Op basis van de inhoud van het dossier kunnen vraagtekens worden geplaatst bij het bestaan van een dienstverband tussen [bedrijfsnaam] en [medeverdachte] en daarmee bij de echtheid van de in de tenlastelegging vermelde documenten, waarvan verdachte heeft verklaard deze te hebben opgemaakt. Daarbij wijst de rechtbank op het feit dat het aantal uren dat [medeverdachte] volgens de arbeidsovereenkomst per week voor [bedrijfsnaam] werkte (14 of 16 uur) en de hoogte van het loon niet in verhouding lijken te staan tot de aard en omvang van de door haar uit te voeren werkzaamheden. Ook is ter zitting niet geheel duidelijk geworden wat het invullen en/of updaten van huurcontracten nu precies inhield en is er een onjuiste bruto loonopgave over 2016 door [bedrijfsnaam] bij de Belastingdienst gedaan. Tot slot hebben andere werknemers van [bedrijfsnaam] verklaard dat zij [medeverdachte] niet kennen, waarbij overigens niet valt uit te sluiten zij haar niet kenden omdat ze veelal thuis werkte. Al deze aanknopingspunten zijn echter, ook in onderling verband en samenhang bezien, niet voldoende om daaraan het wettig bewijs te kunnen ontlenen dat er geen sprake is geweest van een
echtdienstverband en dat het dus niet anders kan dan dat de daarmee verband houdende, in de tenlastelegging vermelde stukken vals zijn en door verdachte valselijk zijn opgemaakt. Verdachte zal daarom van het ten laste gelegde worden vrijgesproken.

5.Beslissing

De rechtbank:
Verklaart niet bewezen wat aan verdachte is ten laste gelegd en spreekt hem daarvan vrij.

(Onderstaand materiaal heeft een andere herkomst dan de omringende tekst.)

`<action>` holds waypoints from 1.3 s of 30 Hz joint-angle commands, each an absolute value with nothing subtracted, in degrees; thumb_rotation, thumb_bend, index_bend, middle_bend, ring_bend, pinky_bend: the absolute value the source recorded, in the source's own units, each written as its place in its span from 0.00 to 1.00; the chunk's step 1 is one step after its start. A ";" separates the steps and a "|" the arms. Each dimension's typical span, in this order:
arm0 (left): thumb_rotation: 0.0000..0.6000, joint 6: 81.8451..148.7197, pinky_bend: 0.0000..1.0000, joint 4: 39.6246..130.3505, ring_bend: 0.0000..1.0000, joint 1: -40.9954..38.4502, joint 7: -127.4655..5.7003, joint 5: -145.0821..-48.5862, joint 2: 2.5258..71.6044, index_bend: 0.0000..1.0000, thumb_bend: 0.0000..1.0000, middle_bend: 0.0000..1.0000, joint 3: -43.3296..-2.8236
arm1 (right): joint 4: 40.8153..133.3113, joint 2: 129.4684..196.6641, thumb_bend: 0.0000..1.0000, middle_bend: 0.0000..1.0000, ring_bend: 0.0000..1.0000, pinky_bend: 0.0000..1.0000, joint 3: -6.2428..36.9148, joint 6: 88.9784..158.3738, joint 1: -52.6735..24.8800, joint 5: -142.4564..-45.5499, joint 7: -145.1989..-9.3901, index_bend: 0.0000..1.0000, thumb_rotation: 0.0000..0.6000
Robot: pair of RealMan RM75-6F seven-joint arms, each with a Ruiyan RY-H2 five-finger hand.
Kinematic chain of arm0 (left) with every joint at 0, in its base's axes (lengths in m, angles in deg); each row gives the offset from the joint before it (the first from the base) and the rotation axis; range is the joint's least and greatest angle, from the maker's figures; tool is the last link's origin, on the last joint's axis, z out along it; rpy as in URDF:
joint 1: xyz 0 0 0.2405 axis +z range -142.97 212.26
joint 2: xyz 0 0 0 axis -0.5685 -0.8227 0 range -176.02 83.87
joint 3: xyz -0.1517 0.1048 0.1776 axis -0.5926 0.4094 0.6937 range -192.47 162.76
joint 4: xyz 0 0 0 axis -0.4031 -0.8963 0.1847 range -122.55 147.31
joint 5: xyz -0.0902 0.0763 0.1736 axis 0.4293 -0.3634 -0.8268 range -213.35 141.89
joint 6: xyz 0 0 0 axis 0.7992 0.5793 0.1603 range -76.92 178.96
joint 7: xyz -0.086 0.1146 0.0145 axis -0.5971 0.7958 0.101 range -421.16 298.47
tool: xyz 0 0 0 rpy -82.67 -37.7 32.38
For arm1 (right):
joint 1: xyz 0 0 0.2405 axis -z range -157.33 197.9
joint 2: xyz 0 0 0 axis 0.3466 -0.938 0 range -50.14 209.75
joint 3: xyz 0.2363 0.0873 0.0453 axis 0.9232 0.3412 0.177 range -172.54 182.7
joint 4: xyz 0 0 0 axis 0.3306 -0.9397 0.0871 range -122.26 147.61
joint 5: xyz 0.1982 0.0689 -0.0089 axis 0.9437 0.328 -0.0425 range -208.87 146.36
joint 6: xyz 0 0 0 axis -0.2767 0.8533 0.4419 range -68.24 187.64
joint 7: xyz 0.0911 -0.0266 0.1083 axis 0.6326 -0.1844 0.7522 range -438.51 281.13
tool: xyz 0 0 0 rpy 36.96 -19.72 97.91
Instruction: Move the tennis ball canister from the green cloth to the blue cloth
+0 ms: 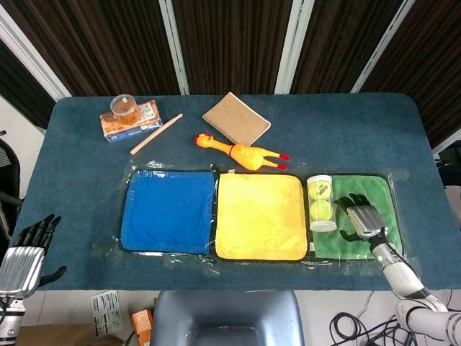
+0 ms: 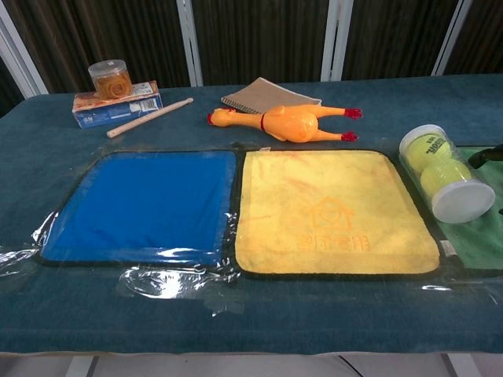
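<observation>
The tennis ball canister [image 1: 321, 202], clear with a white lid and yellow balls inside, lies on its side at the left edge of the green cloth [image 1: 360, 245]; in the chest view the canister [image 2: 442, 181] shows at far right. My right hand [image 1: 362, 218] hovers over the green cloth just right of the canister, fingers spread, holding nothing. Only a dark fingertip of it shows in the chest view. The blue cloth [image 1: 168, 210] lies at the left of the row, bare. My left hand [image 1: 29, 249] hangs off the table's near left corner, empty with fingers apart.
A yellow cloth [image 1: 261, 215] lies between the blue and green cloths. Behind them are a rubber chicken [image 1: 241, 151], a brown notebook [image 1: 236, 119], a wooden stick [image 1: 155, 134], and a box with a clear jar [image 1: 127, 115] on it.
</observation>
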State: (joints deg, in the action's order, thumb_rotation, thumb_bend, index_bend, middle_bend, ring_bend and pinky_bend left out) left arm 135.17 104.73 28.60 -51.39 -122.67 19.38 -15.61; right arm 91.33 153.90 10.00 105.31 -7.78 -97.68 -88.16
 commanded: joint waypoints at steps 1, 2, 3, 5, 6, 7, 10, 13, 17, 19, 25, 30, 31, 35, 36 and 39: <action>1.00 135.52 0.18 104.82 0.11 28.75 -51.65 -122.81 19.23 0.00 0.09 0.07 -15.63 | 92.20 154.52 0.28 0.13 0.00 0.03 10.28 105.14 -8.84 -97.17 -89.59 0.17 1.00; 1.00 135.79 0.18 104.83 0.11 28.90 -51.82 -122.97 19.19 0.00 0.09 0.07 -15.56 | 92.37 154.81 0.28 0.13 0.00 0.03 10.45 104.96 -9.27 -96.76 -90.19 0.17 1.00; 1.00 135.91 0.18 104.78 0.11 28.96 -51.90 -123.02 19.17 0.00 0.09 0.07 -15.56 | 92.60 154.97 0.28 0.13 0.00 0.03 10.58 104.90 -9.58 -96.31 -90.72 0.17 1.00; 1.00 135.93 0.18 104.74 0.11 29.00 -52.03 -123.02 19.17 0.00 0.09 0.07 -15.56 | 93.29 155.17 0.28 0.13 0.00 0.03 10.83 104.92 -10.18 -95.37 -91.86 0.17 1.00; 1.00 135.93 0.18 104.71 0.11 29.02 -52.08 -122.99 19.15 0.00 0.09 0.07 -15.57 | 93.60 155.22 0.28 0.13 0.00 0.03 10.90 104.86 -10.46 -94.93 -92.41 0.17 1.00; 1.00 135.98 0.18 104.68 0.11 29.04 -52.16 -123.02 19.12 0.00 0.09 0.07 -15.58 | 93.99 155.28 0.28 0.13 0.00 0.03 11.01 104.71 -10.89 -94.25 -93.16 0.17 1.00; 1.00 136.27 0.18 104.66 0.11 29.16 -52.47 -123.27 19.01 0.00 0.09 0.07 -15.55 | 94.84 155.45 0.28 0.13 0.00 0.03 11.32 104.39 -11.99 -92.33 -95.04 0.17 1.00; 1.00 136.58 0.18 104.61 0.11 29.31 -52.82 -123.43 18.90 0.00 0.09 0.07 -15.57 | 95.60 155.75 0.28 0.13 0.00 0.03 11.49 104.37 -12.96 -90.62 -96.71 0.17 1.00; 1.00 136.87 0.18 104.56 0.11 29.46 -53.25 -123.70 18.74 0.00 0.09 0.07 -15.52 | 96.42 156.34 0.28 0.13 0.00 0.03 11.64 104.32 -14.36 -88.54 -98.82 0.17 1.00; 1.00 136.99 0.18 104.52 0.11 29.52 -53.44 -123.90 18.69 0.00 0.09 0.07 -15.45 | 96.86 156.73 0.28 0.13 0.00 0.03 11.76 104.21 -15.25 -87.46 -99.88 0.17 1.00; 1.00 137.29 0.18 104.44 0.11 29.70 -53.97 -124.21 18.53 0.00 0.09 0.07 -15.39 | 97.53 158.34 0.28 0.13 0.00 0.04 12.04 103.97 -18.00 -84.13 -102.93 0.17 1.00; 1.00 137.64 0.18 104.34 0.11 29.89 -54.46 -124.52 18.38 0.00 0.09 0.07 -15.31 | 98.03 159.43 0.28 0.13 0.00 0.04 11.72 104.23 -19.95 -81.03 -105.64 0.17 1.00; 1.00 137.68 0.18 104.33 0.11 29.92 -54.58 -124.54 18.34 0.00 0.09 0.07 -15.32 | 98.16 159.58 0.28 0.13 0.00 0.04 11.66 104.33 -20.24 -80.55 -106.00 0.17 1.00; 1.00 137.84 0.18 104.26 0.11 30.01 -55.05 -124.84 18.14 0.00 0.09 0.07 -15.24 | 98.61 160.31 0.28 0.13 0.00 0.04 11.42 104.73 -21.63 -78.56 -107.49 0.17 1.00; 1.00 137.84 0.18 104.24 0.11 30.00 -55.18 -124.91 18.10 0.00 0.09 0.07 -15.23 | 98.72 160.48 0.28 0.13 0.00 0.04 11.39 104.81 -21.95 -78.15 -107.79 0.17 1.00; 1.00 137.74 0.18 104.17 0.11 29.94 -55.42 -124.98 18.02 0.00 0.09 0.07 -15.25 | 98.97 161.12 0.28 0.13 0.00 0.04 11.38 105.14 -23.11 -76.78 -108.89 0.17 1.00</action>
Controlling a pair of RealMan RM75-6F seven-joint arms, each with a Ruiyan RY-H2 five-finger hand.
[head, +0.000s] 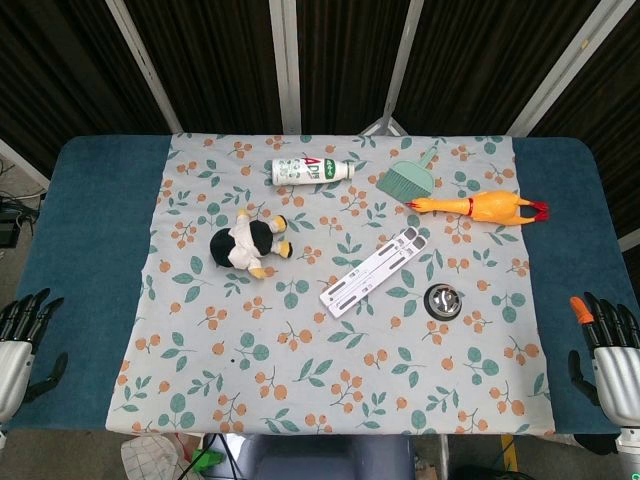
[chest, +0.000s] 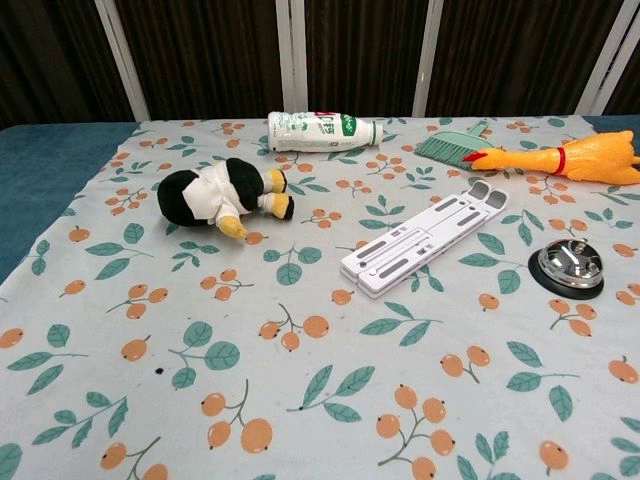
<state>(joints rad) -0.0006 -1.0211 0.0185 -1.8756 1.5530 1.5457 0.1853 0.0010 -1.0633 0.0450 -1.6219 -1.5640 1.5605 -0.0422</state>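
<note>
Both hands idle with fingers spread, holding nothing: left hand (head: 22, 345) and right hand (head: 612, 360) at the table's near corners. Nearest the right, the round chrome desk bell (head: 444, 300) looks rigid, slippery; pinch its base rim

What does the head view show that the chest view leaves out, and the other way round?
Only the head view shows the left hand and right hand, both holding nothing, fingers apart, at the blue table edges. Only the chest view gives a close, low look at the cloth print. Both show the plush toy, bottle, small brush, rubber chicken, white folding stand and desk bell.
</note>
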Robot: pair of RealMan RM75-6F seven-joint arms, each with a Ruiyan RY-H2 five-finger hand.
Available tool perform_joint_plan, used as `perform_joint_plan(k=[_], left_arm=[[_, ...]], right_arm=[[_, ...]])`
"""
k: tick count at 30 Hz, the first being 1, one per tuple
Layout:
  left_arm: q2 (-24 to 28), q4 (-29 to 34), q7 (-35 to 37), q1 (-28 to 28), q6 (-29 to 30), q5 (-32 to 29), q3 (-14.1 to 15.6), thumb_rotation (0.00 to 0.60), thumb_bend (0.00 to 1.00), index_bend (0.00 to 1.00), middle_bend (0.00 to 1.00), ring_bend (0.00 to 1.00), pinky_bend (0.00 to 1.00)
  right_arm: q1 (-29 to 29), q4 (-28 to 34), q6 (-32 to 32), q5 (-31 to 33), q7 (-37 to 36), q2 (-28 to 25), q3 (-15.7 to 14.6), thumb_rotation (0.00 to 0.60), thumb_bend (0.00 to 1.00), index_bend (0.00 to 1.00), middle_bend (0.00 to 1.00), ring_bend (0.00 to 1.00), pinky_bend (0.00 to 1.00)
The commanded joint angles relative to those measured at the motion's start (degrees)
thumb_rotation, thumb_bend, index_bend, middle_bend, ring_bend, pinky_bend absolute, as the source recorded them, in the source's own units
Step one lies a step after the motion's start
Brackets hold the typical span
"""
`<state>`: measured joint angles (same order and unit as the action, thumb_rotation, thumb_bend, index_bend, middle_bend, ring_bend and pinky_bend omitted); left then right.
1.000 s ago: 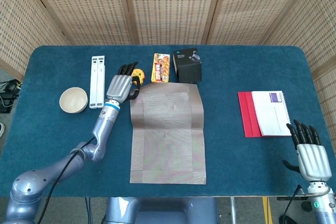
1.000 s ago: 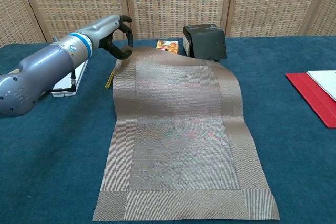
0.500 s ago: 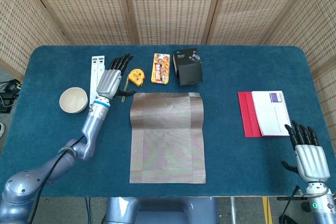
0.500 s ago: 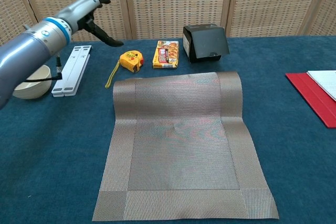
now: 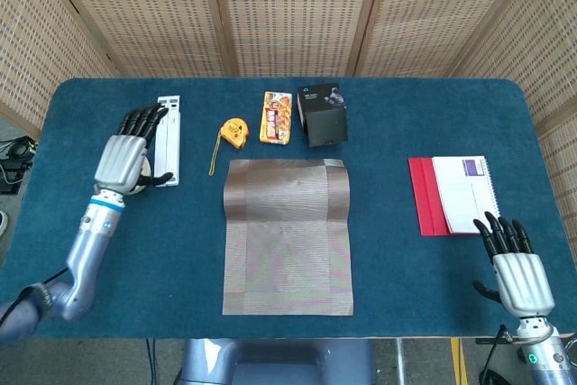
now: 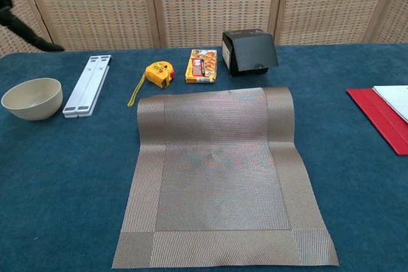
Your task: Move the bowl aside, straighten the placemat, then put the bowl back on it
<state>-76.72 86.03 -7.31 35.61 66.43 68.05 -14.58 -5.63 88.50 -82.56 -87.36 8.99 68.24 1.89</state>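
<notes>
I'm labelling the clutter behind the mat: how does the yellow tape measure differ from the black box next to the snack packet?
The tape measure is small, low, rounded and yellow, with a cord trailing toward the placemat; the black box is clearly larger, taller, square-edged and dark. The tape measure lies left of the snack packet, the black box right of it. Both rest on the blue table behind the mat, touched by neither hand.

placemat (image 5: 288, 236) flat, left robot hand (image 5: 123, 161) empty, fingers spread.
</notes>
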Motion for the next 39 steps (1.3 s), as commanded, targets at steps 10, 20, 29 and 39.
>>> perform_joint_plan(k=[10,20,29,39], left_arm=[[10.9,15.3,-9.7,-12.3,9.1,-0.6,8.2,0.600,0.00,0.00,0.00,0.00,0.00],[12.5,19.0,-13.0,-15.1,12.1,4.2,11.0,0.600,0.00,0.00,0.00,0.00,0.00],[14.0,18.5,-12.3,-15.9,12.1,6.7,11.3,0.600,0.00,0.00,0.00,0.00,0.00],[15.4,18.5,-9.0,-16.3,10.7,9.3,11.6,0.600,0.00,0.00,0.00,0.00,0.00]], right_arm=[[-0.6,-1.1,-0.1,-2.7,0.1,0.8,-1.0,0.600,0.00,0.11,0.00,0.00,0.00],[-7.2,-8.6,1.6,-19.1,-3.6,2.9,-5.6,0.600,0.00,0.11,0.00,0.00,0.00],[-15.9,-7.5,11.1,-29.5,-1.5,4.7,-10.0,0.600,0.00,0.17,0.00,0.00,0.00],[-22.1,-5.1,20.9,-29.7,2.4,11.7,-9.4,0.600,0.00,0.17,0.00,0.00,0.00]])
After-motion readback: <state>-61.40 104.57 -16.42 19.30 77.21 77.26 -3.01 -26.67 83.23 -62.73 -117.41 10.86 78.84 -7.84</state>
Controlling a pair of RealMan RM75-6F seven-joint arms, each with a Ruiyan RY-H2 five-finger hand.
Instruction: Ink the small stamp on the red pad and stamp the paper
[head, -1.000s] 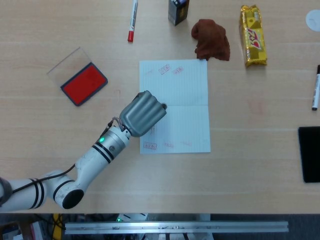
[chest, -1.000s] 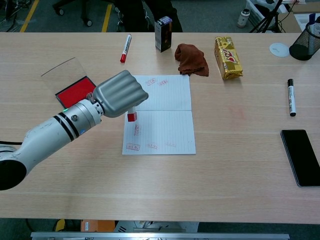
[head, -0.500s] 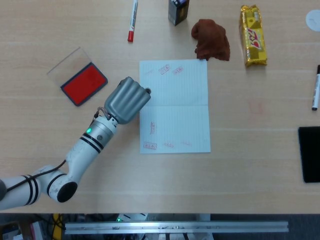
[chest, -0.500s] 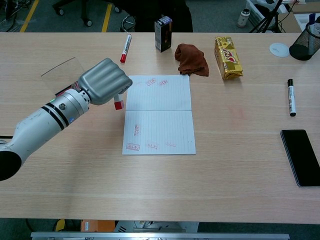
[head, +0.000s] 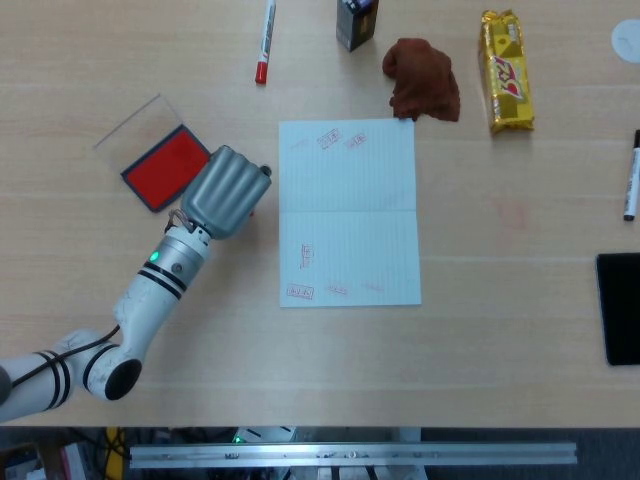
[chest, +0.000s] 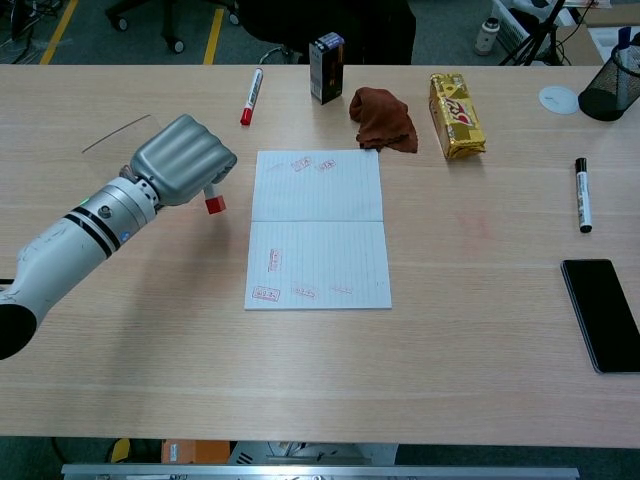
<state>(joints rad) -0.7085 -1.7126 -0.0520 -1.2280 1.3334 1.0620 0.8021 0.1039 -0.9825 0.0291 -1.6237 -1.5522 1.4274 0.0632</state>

Samenstelling rechtbank en uitspraakdatum
Dit vonnis is gewezen door
mr. M. Hoendervoogt, voorzitter,
mr. M. Mateman en mr. A. Buiskool, rechters,
in tegenwoordigheid van de griffiers mr. L.L. de Vries en mr. A.C. ten Klooster,
en uitgesproken op de openbare terechtzitting van 18 juni 2021.